By Aileen Wang and Tom Miles
BEIJING (Reuters) - China's central bank surprised on Tuesday with its first increase of interest rates in nearly three years, a move that reflects concern about resurgent asset prices and could mark the start of a more aggressive phase of monetary tightening in the world's fastest-growing major economy.
The People's Bank of China said it was raising benchmark rates by 25 basis points, taking one-year deposit rates to 2.5 percent and one-year lending rates to 5.56 percent.
If there was ever any doubt about China's role in driving the stuttering global economic recovery, the impact was felt by markets across the board. Oil and gold prices tumbled, stocks turned negative in Europe and the dollar jumped.
"The interest rate rise is entirely outside of market expectations," said Zhu Jiangfang, chief economist at CITIC Securities in Beijing.
"The recent rise in headline inflation has put the real rate into negative territory. And I think that's why the central bank needs to raise interest rates in such a hasty way," he said.
Some analysts said the rate increase also suggested a deal was in place between China and the United States to strengthen the yuan and put an end to worries about a currency war of competitive devaluations ahead of upcoming Group of 20 meetings.
But others said just the opposite was the case -- with higher rates, Beijing can afford to rely less on currency appreciation to keep the economy on an even keel.
Finance ministers of the G20 major economies will aim to tackle the currency strains in a meeting in South Korea starting on Friday. The country also hosts a G20 leaders' summit in November.
Although announced by the People's Bank of China, the decision to increase rates would have received approval from the highest echelons of Chinese power, with Premier Wen Jiabao likely signing off on it.
Once a consensus has been forged in Beijing to raise or cut rates, past experience shows that moves often come in bunches.
In the view of some, it is about time for China to embark on a more aggressive tightening cycle. To date, it has relied on lending restrictions and banks' reserve requirements to keep growth from boiling over.
"Fundamentally, policy rates are just too low for an economy that's growing around 10 percent. To avoid bigger distortions, China needs to start moving rates to more appropriate levels," said Rob Subbaraman, an economist with Nomura in Hong Kong.
"China's economy looks as though it's decoupling from other major economies, and its policies should as well," he said.
DEBATED BUT UNEXPECTED
A number of leading economists, including some advisers to the central bank, have urged an increase in deposit rates to keep savers' returns in positive territory.
China reported consumer inflation of 3.5 percent in the year to August and economists expect that the pace climbed to 3.6 percent in September.

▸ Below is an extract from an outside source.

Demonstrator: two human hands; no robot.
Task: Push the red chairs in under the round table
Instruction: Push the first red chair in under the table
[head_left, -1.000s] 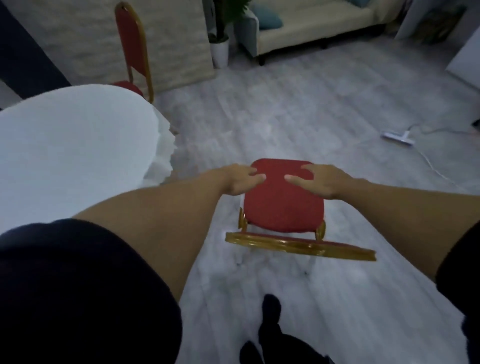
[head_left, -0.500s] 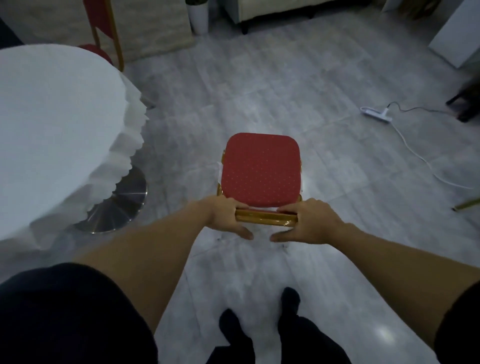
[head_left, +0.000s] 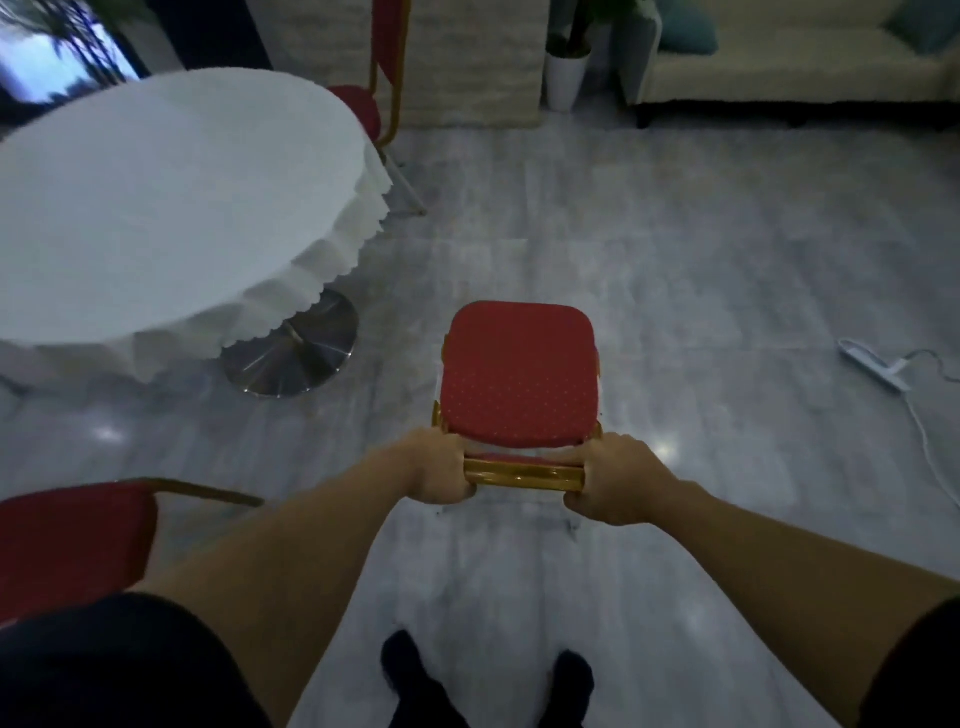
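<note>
A red chair (head_left: 519, 374) with a gold frame stands on the floor in front of me, its seat facing away. My left hand (head_left: 441, 470) and my right hand (head_left: 613, 480) are both shut on the gold top rail of its backrest, one at each end. The round table (head_left: 156, 208), draped in a white cloth, stands to the left on a metal disc base (head_left: 296, 358), apart from the chair. A second red chair (head_left: 384, 73) stands at the table's far side. A third red chair (head_left: 72, 540) shows at the lower left.
A white power strip (head_left: 872, 364) with its cable lies on the grey floor to the right. A potted plant (head_left: 566, 67) and a pale sofa (head_left: 789, 57) stand at the back. My feet are below the chair.
My hands moved from the seat to the top of the backrest and closed around it. The view lifted, and the table and a third chair came into sight.
</note>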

Still, the increase in rates is surprising given that several top leaders have recently expressed confidence that inflation is under control, and have said that higher rates would potentially suck in speculative capital from abroad.
"They did it now likely because Thursday's GDP and CPI data is too strong for them," said Dariusz Kowalczyk, senior economist at Credit Agricole CIB in Hong Kong.
China is due to report third-quarter GDP and a suite of economic data for September on Thursday. The consensus forecast is that economic growth slowed to 9.5 percent year-on-year last quarter, down from 10.3 percent in the second quarter.
Economists polled by Reuters last month had expected an extended period of interest rate stability in China, with no increase until the second quarter of 2011.
COLD WATER ON MARKET?
Propelled in part by these expectations of low rates, Chinese asset prices have shown signs of taking off.
The Shanghai stock index, a laggard for much of this year, has jumped nearly 16 percent in the past nine trading days. And despite a months-long campaign to clamp down on the real estate market, housing inflation has started to perk up again.
"This is a bucket of cold water for the market," said Zhang Yuheng, an analyst with Capital Securities in Shanghai. "The hike itself is not a big one, but the psychological impact is big as the expectations for more rate hikes will appear."
Higher rates make yuan-denominated assets more attractive and could in theory place upward pressure on the Chinese currency. Until a fall on Monday, the closely managed currency had risen 2.5 percent against the dollar since the end of August, its quickest pace of appreciation since a 2005 revaluation.
"It certainly leads to speculation that the U.S. and China are in some sort of a deal which will perhaps see the U.S. taking a more gradualist approach to QE (quantitative easing)," said Simon Derrick, head of forex research at Bank of New York Mellon.
The speculation was also fueled by recent events. U.S. Treasury Secretary Timothy Geithner said he had delayed a report due last Friday into whether Beijing manipulates the yuan's value to win time to drum up support within the G20 for "improvements" in the currency policies of China and other emerging economies.
On Monday, he said the United States would not devalue the dollar to gain an export advantage.
Beijing, and other emerging markets, complain that loose money in the United States is generating an influx of speculative capital and weakening the dollar, while Washington and others say a deliberately undervalued yuan gives China an unfair trade advantage.
But Ting Lu, an economist with Bank of America-Merrill Lynch in Hong Kong, said the exchange rate's rise would be capped.
"The People's Bank of China will firmly control the pace of yuan appreciation once pressure from U.S. politicians is alleviated," he said.